WORK TO COMPLETE:
Below are lines of data; restate word for word those running from the line containing "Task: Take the" to the line containing "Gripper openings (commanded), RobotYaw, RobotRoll", inclusive, and no others.

= = =

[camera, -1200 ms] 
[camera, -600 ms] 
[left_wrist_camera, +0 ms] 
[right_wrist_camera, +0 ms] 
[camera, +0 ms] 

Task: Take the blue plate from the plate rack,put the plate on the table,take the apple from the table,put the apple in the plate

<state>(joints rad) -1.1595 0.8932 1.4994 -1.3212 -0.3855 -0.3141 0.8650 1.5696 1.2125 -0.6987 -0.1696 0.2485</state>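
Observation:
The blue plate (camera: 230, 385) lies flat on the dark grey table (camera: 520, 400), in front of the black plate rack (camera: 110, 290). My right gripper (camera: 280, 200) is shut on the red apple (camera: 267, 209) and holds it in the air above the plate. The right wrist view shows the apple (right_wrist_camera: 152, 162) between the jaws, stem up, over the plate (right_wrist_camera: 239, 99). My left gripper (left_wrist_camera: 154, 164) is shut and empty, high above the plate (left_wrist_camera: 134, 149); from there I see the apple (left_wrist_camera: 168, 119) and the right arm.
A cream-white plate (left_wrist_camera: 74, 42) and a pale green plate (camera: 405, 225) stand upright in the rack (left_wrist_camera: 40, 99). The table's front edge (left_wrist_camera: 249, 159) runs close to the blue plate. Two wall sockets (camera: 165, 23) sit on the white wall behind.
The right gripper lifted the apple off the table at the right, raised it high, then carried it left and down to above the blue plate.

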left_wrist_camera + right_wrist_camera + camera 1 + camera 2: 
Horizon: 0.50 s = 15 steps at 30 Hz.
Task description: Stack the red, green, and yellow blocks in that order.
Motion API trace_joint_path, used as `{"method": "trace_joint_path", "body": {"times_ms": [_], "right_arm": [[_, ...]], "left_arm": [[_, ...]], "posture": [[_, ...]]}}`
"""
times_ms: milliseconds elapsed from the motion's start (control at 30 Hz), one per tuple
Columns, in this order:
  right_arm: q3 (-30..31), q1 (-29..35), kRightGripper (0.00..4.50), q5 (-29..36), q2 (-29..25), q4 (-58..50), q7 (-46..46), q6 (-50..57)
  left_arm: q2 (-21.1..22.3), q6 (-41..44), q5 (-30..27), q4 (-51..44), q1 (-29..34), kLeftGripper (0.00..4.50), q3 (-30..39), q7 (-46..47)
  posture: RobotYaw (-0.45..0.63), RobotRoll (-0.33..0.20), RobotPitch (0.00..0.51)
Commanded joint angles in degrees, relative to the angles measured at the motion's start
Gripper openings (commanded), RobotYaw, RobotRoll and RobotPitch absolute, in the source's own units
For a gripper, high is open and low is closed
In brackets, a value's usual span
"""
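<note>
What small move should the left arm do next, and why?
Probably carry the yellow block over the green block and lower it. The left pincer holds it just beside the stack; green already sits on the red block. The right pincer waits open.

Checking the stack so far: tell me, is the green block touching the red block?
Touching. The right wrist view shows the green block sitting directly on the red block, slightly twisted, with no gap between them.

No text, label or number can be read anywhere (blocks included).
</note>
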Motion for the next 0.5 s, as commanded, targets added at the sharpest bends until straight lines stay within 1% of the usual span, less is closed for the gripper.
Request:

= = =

RESULT FOR THIS TASK:
Task: Take the blue plate from the plate rack,put the plate on the table,take the apple from the table,put the apple in the plate

<state>(joints rad) -1.1595 0.8932 1.4994 -1.3212 -0.3855 -0.3141 0.8650 1.5696 1.2125 -0.6987 -0.1696 0.2485</state>
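Observation:
The blue plate (camera: 230, 385) lies flat on the dark grey table (camera: 520, 400), in front of the black plate rack (camera: 110, 290). My right gripper (camera: 280, 200) is shut on the red apple (camera: 267, 209) and holds it in the air above the plate. The right wrist view shows the apple (right_wrist_camera: 152, 162) between the jaws, stem up, over the plate (right_wrist_camera: 239, 99). My left gripper (left_wrist_camera: 154, 164) is shut and empty, high above the plate (left_wrist_camera: 134, 149); from there I see the apple (left_wrist_camera: 168, 119) and the right arm.
A cream-white plate (left_wrist_camera: 74, 42) and a pale green plate (camera: 405, 225) stand upright in the rack (left_wrist_camera: 40, 99). The table's front edge (left_wrist_camera: 249, 159) runs close to the blue plate. Two wall sockets (camera: 165, 23) sit on the white wall behind.
The right gripper lifted the apple off the table at the right, raised it high, then carried it left and down to above the blue plate.
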
left_wrist_camera + right_wrist_camera + camera 1 + camera 2: 
Horizon: 0.50 s = 15 steps at 30 Hz.
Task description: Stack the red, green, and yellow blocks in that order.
Motion API trace_joint_path, used as `{"method": "trace_joint_path", "body": {"times_ms": [_], "right_arm": [[_, ...]], "left_arm": [[_, ...]], "posture": [[_, ...]]}}`
"""
times_ms: milliseconds elapsed from the motion's start (control at 30 Hz), one per tuple
Columns, in this order:
  right_arm: q3 (-30..31), q1 (-29..35), kRightGripper (0.00..4.50), q5 (-29..36), q2 (-29..25), q4 (-58..50), q7 (-46..46), q6 (-50..57)
  left_arm: q2 (-21.1..22.3), q6 (-41..44), q5 (-30..27), q4 (-51..44), q1 (-29..34), kLeftGripper (0.00..4.50), q3 (-30..39), q7 (-46..47)
  posture: RobotYaw (-0.45..0.63), RobotRoll (-0.33..0.20), RobotPitch (0.00..0.51)
Commanded joint angles in degrees, relative to the angles measured at the motion's start
Gripper openings (commanded), RobotYaw, RobotRoll and RobotPitch absolute, in the source's own units

No further answer is required.